Where the word "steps" shows up in the entries below, please copy the whole line.
___ Information
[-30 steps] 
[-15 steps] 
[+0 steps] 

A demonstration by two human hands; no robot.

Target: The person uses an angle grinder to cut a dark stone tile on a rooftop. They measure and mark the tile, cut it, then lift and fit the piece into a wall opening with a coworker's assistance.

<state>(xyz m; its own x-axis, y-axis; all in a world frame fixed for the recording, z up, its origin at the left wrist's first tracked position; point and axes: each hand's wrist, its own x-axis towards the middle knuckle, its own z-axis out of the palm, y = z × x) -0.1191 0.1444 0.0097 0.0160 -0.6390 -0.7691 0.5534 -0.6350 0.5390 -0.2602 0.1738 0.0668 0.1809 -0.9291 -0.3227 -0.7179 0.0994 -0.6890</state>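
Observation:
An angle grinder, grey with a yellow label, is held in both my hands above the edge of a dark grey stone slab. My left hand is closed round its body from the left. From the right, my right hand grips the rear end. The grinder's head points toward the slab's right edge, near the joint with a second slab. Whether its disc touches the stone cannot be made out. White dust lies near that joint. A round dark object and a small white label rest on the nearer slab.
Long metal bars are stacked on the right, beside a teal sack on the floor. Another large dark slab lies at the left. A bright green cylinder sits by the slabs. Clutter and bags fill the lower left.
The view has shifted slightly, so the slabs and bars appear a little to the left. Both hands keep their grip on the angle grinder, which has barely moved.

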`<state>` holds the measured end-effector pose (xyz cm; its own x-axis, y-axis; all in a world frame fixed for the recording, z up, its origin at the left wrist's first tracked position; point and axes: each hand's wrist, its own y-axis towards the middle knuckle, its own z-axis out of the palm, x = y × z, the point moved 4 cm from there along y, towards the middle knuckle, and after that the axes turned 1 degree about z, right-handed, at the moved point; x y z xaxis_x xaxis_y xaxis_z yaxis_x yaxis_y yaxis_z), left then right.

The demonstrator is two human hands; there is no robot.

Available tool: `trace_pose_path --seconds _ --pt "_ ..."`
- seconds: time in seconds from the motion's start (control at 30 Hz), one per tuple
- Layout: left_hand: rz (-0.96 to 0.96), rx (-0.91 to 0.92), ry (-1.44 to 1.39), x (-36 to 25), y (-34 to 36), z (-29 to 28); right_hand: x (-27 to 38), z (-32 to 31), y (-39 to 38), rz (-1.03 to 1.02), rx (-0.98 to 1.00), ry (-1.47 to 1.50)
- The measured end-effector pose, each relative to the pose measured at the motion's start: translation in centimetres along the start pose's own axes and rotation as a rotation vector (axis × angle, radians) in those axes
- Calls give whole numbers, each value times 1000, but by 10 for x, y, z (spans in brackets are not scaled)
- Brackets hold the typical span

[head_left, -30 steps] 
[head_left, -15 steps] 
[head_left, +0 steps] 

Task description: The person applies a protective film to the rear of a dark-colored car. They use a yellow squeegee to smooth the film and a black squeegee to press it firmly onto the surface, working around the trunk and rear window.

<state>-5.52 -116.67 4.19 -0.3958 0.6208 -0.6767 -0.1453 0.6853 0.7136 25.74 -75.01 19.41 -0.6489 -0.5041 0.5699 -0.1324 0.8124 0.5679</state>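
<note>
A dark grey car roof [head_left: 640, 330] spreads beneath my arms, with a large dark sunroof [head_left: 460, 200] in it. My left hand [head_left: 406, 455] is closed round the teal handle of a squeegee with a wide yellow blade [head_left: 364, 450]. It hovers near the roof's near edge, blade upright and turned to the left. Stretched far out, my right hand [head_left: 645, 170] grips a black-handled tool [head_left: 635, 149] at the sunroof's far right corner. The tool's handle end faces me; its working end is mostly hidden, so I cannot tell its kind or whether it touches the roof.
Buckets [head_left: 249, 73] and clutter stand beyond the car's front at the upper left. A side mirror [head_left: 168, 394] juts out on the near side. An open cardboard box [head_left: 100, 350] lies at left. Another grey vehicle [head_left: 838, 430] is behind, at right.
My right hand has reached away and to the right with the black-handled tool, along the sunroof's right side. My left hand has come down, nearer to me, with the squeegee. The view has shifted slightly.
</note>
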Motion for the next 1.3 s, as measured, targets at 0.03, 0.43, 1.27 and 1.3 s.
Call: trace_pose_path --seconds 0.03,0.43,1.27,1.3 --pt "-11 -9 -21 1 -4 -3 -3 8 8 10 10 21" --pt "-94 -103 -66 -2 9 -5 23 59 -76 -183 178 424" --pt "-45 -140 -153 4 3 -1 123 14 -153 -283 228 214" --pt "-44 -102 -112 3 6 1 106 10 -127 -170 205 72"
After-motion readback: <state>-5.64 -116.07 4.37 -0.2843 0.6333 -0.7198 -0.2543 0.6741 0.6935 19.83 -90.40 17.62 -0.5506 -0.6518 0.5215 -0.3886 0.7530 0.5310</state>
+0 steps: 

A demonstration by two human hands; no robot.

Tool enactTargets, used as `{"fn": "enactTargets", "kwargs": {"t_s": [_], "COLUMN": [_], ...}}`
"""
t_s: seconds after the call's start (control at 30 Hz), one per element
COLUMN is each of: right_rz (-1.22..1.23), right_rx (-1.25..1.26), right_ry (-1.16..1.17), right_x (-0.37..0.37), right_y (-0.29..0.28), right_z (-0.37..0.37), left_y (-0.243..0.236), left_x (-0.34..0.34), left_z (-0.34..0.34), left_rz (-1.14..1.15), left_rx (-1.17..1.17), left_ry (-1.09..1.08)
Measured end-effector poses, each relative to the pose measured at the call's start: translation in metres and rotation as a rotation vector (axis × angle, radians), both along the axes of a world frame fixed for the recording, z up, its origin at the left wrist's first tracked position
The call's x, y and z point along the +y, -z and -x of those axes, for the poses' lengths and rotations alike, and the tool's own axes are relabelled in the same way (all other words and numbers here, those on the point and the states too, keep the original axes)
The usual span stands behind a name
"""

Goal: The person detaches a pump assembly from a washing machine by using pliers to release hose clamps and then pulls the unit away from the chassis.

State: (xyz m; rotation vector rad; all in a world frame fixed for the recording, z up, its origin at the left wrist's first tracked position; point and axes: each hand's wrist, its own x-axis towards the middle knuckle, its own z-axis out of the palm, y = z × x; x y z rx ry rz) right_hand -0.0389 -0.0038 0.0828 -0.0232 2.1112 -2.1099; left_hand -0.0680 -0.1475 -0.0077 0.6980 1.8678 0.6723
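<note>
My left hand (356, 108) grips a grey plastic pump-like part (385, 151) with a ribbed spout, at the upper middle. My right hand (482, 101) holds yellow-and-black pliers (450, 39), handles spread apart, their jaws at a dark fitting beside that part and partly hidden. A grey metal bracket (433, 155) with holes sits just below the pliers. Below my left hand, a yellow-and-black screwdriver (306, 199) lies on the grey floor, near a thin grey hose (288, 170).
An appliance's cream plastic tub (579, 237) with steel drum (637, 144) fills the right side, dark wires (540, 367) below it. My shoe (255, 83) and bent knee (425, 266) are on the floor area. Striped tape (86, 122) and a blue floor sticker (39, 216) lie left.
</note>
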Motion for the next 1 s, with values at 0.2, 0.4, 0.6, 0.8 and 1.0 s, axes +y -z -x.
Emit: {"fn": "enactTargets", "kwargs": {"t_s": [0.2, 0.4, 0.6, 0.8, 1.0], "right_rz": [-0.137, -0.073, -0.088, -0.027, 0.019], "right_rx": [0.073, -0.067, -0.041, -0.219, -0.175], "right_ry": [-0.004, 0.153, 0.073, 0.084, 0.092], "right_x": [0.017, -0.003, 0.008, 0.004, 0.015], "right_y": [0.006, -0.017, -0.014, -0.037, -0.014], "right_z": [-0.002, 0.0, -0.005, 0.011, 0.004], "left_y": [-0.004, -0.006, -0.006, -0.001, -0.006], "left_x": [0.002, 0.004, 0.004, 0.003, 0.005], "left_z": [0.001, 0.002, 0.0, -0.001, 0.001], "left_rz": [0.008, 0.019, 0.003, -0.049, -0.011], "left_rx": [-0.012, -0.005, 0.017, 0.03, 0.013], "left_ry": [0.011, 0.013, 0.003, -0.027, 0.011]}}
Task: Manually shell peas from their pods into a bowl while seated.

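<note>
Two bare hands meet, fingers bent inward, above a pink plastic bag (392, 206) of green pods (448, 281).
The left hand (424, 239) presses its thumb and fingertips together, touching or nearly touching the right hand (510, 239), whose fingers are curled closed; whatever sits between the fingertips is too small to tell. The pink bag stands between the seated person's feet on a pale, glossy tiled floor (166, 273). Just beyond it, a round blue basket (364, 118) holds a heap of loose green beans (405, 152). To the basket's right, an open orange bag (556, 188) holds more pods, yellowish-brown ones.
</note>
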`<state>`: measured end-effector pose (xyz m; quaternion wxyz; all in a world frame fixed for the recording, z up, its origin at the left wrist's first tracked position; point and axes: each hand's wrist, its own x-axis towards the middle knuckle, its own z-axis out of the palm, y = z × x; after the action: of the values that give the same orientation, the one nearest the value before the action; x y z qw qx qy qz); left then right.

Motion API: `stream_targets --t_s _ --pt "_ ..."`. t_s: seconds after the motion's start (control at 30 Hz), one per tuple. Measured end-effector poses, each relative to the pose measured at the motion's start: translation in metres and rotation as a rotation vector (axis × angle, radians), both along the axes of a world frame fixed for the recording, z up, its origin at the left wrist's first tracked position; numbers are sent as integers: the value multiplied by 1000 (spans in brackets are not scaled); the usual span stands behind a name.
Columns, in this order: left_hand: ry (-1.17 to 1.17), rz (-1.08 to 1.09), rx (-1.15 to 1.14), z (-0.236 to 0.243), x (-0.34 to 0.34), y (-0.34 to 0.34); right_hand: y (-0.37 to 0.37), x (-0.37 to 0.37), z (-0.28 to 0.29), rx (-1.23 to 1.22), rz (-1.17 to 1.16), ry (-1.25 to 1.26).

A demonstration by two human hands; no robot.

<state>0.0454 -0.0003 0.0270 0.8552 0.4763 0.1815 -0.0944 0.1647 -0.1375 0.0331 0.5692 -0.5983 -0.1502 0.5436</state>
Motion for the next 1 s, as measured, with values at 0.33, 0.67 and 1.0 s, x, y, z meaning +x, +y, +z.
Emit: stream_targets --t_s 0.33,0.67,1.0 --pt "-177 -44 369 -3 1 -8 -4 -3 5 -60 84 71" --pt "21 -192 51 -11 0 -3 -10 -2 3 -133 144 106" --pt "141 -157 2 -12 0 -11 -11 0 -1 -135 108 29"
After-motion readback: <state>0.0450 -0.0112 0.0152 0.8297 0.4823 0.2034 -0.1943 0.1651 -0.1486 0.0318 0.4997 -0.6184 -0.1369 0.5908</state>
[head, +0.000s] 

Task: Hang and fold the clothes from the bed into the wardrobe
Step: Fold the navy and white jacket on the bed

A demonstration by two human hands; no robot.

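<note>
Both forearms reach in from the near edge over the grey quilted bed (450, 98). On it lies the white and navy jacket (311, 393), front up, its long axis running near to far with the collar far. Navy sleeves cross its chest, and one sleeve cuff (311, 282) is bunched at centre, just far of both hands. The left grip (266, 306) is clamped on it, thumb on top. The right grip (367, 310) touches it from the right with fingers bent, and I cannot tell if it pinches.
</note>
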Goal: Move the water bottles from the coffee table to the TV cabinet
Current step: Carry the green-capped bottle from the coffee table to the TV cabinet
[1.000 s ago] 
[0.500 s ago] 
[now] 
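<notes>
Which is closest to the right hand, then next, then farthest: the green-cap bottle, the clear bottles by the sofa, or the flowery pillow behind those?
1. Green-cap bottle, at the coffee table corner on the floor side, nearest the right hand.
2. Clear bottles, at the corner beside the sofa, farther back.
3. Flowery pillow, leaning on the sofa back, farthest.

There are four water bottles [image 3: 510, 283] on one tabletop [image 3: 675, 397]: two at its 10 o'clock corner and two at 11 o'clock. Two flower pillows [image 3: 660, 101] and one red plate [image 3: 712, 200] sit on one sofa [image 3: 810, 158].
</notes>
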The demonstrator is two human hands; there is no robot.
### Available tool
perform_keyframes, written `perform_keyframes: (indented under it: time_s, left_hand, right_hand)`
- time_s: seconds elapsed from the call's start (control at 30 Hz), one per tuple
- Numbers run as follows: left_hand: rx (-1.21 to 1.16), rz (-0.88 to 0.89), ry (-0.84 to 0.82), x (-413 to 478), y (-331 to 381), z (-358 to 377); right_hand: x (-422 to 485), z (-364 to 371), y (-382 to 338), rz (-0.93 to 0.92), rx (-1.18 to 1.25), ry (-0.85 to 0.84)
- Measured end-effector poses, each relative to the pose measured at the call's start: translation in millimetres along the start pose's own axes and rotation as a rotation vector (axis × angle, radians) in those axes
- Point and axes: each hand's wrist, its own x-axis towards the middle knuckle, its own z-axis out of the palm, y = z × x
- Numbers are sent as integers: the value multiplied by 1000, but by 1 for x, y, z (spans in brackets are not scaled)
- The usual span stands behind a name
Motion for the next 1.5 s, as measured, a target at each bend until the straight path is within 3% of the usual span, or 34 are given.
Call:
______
▶ **Expected answer**:
[-30 steps] 
[-15 steps] 
[+0 steps] 
[head_left, -30 steps] 
[head_left, -15 steps] 
[head_left, +0 steps] 
+0 steps: 

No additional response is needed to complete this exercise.